Last month, the Supreme Court granted cert in Loper Bright Enterprises v. Raimondo. Though the case hasn’t yet been set for oral argument, it is already being described as a potential death blow to the administrative state. That’s in part because of the question it asks: whether the Court should overrule (or significantly “clarify”) Chevron USA, Inc. v. National Resources Defense Council.
But even if Chevron is overruled, the result may be less consequential than some hope. According to at least one prominent scholar, there may be no way to restore a pre-Chevron world. The trend toward greater judicial deference may be unstoppable. And we may be too far down the road to turn back from the modern administrative state.
To be sure, that is not the prevailing view. Most observers think Loper could be quite significant, despite its quotidian origins. The case arose out of a dispute over national fisheries. Almost a decade ago, the National Marine Fisheries Service passed a rule requiring certain fishing boats to pay the salaries of on-board federal monitors. A group of fishermen sued to block the rule. But the D.C. Circuit concluded the rule was an acceptable interpretation of the relevant statute. The court conceded that the statute required payment only in a few circumstances—and this wasn’t one of them. But the statute didn’t explicitly forbid the Service from requiring payment in other circumstances. That silence left the statute ambiguous. And given the ambiguity, the court deferred to the agency’s view.
As a matter of pure statutory interpretation, that conclusion was novel and debatable. So it was no great surprise when the Supreme Court took the case. The surprise came, however, when the Court picked its question for review. The fishermen’s petition offered the Court two questions: one about how to read the statute, the other about Chevron. And the Court accepted only the second one. The Court, in other words, had no interest in mundane questions of fishery law. It was interested only in the big question—whether Chevron should be curtailed or overruled.
That is indeed a big question. For decades, Chevron has been one of the most controversial decisions in all of administrative law (if not all law). Its core holding is that when a statute is ambiguous, the agency charged with administering the statute gets the first crack at interpreting it. And if the agency’s interpretation is “reasonable,” courts should defer—even if they would have read the statute differently on their own.

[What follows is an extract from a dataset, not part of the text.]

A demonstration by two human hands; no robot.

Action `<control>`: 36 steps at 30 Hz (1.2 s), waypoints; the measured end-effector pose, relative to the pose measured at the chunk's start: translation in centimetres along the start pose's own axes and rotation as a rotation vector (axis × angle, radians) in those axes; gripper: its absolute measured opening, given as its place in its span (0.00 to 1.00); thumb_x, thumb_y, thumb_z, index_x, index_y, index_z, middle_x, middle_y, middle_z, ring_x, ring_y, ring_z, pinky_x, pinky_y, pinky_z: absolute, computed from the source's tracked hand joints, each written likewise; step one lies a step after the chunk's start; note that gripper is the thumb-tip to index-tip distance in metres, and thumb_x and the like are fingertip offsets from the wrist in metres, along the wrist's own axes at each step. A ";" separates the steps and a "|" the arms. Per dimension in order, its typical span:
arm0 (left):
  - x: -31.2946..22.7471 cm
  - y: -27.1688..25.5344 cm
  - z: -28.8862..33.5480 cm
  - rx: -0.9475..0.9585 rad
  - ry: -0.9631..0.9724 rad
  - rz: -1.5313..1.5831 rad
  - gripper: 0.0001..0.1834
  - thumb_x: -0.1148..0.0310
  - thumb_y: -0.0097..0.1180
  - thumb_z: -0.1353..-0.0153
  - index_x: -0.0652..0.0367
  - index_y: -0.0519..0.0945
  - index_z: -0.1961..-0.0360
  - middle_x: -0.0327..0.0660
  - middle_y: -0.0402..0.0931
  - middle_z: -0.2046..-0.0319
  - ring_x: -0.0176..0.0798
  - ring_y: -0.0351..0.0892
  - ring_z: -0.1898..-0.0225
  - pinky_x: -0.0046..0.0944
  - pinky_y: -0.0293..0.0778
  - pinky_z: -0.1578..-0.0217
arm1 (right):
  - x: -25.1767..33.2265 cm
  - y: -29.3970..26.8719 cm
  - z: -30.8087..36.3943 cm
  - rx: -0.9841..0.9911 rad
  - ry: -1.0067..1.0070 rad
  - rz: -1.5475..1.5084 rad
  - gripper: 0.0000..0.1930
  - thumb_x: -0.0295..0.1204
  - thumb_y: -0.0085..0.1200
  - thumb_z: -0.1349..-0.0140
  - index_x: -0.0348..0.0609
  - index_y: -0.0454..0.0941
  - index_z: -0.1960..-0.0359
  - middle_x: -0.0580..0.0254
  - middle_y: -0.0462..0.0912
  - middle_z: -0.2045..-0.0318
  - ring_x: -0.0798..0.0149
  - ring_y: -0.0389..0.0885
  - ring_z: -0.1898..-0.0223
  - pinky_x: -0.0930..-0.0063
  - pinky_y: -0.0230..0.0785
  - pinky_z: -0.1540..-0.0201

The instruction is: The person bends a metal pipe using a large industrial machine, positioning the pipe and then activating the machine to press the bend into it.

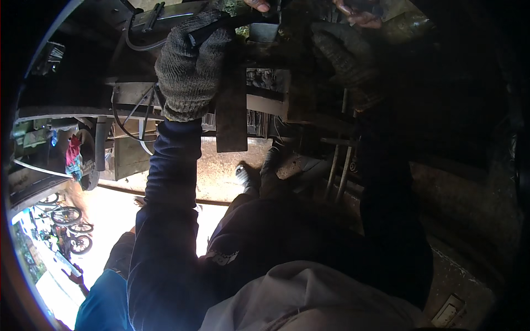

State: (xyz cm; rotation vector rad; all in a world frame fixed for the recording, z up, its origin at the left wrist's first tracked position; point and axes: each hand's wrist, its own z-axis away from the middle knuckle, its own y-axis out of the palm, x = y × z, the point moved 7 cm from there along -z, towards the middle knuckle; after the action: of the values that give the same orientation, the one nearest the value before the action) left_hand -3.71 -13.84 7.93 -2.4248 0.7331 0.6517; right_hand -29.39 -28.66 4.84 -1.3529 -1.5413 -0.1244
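Note:
My left hand (pixel 187 77), in a grey knitted glove, is closed round a dark bar-like handle (pixel 212 28) near the top of the view. Past the handle's right end is a small grey metal block (pixel 264 32). My right hand (pixel 348 63), in a similar glove, lies in deep shadow to the right; its fingers are too dark to make out, and so is anything in them. Beyond my hands, another person's bare fingers (pixel 257 5) are near the block, and a second bare hand (pixel 360 15) is above my right glove.
A dark flat plate (pixel 232 118) hangs down between my arms. Thin metal strips (pixel 256 122) are stacked below the bench. Cables (pixel 132 44) loop at the left. A person in blue clothing (pixel 105 300) is at lower left, with bicycles (pixel 67 215) farther off.

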 end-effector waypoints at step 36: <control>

That approach is sometimes called the “Chevron two-step.” Courts have defended the two-step as a way of respecting legislative will. Congress chose to give interpretive authority to an agency. And Congress’s choice, once embodied in a statute, is the law. So why shouldn’t courts respect that choice?
But others have seen the matter differently. Critics have characterized the two-step not as respect for congressional authority, but as abdication of judicial responsibility. They have argued that Article III vests all judicial power in courts. Judicial power includes the power to “say what the law is.” Courts therefore have a duty to interpret statutes independently. In every case, they have to give a statute its best reading. They cannot defer to an agency interpretation just because that interpretation is “reasonable.”
Some of those critics now see Loper as an opportunity. They have long blamed Chevron for distorting the constitutional order. They think excessive deference disempowers Congress and the judiciary. And in those branches’ place, Chevron elevates the executive branch (or, less charitably, unelected bureaucrats). But if Chevron were overruled, the other two branches would have to resume their traditional roles. Congress would have to legislate more often and with more specificity. And courts would have to interpret legislation using traditional legal tools. They would, in short, have to return to the classical model of lawmaking and judging.
But that view might be wrong. The contrary view was laid out nearly seven years ago, by Harvard professor Adrian Vermeule. In Law’s Abnegation, Vermeule argued that deference was not the result a single case, or even a series of cases. Instead, it arose out of broader economic, political, and legal forces. In the modern era, Congress had confronted big, complex, fast-moving problems. Those problems couldn’t be dealt with through traditional lawmaking procedures. So rather than do nothing, Congress gave more power to agencies. It instructed agencies to develop policy through quicker, more precise methods. And courts, recognizing those delegations as law, deferred to agency policymaking. The result was the modern administrative state.
Notice what this description implies about deference. It suggests that deference is not only proper, but inevitable. If delegation is law, then courts have no choice but to defer. And what’s more, this kind of deference is self-reinforcing. When courts defer, they create legal doctrines to justify deference. Those doctrines then bleed into other areas and justify more deference. A feedback loop sets in, and the law spins inexorably toward administrative supremacy.
If this view is right, Loper may be less significant than it first appears. Just as one decision did not create the administrative state, one decision cannot end it. Even if the Court pares back deference in Loper, it will still be driven to defer more and more to agency policymaking. The legal process will demand it.
Some may shudder at that possibility. But whether or not we see it as a bad thing, it does seem to match the long-term trend. Over time, courts do seem to defer to agencies more and more. And if that trend holds, it means that Loper may be nothing but a speed bump. Even if the Court overrules Chevron in fact, we will never be free of Chevron in spirit. We will take one step back, two steps forward in an endless recursion toward the inevitable administrative state.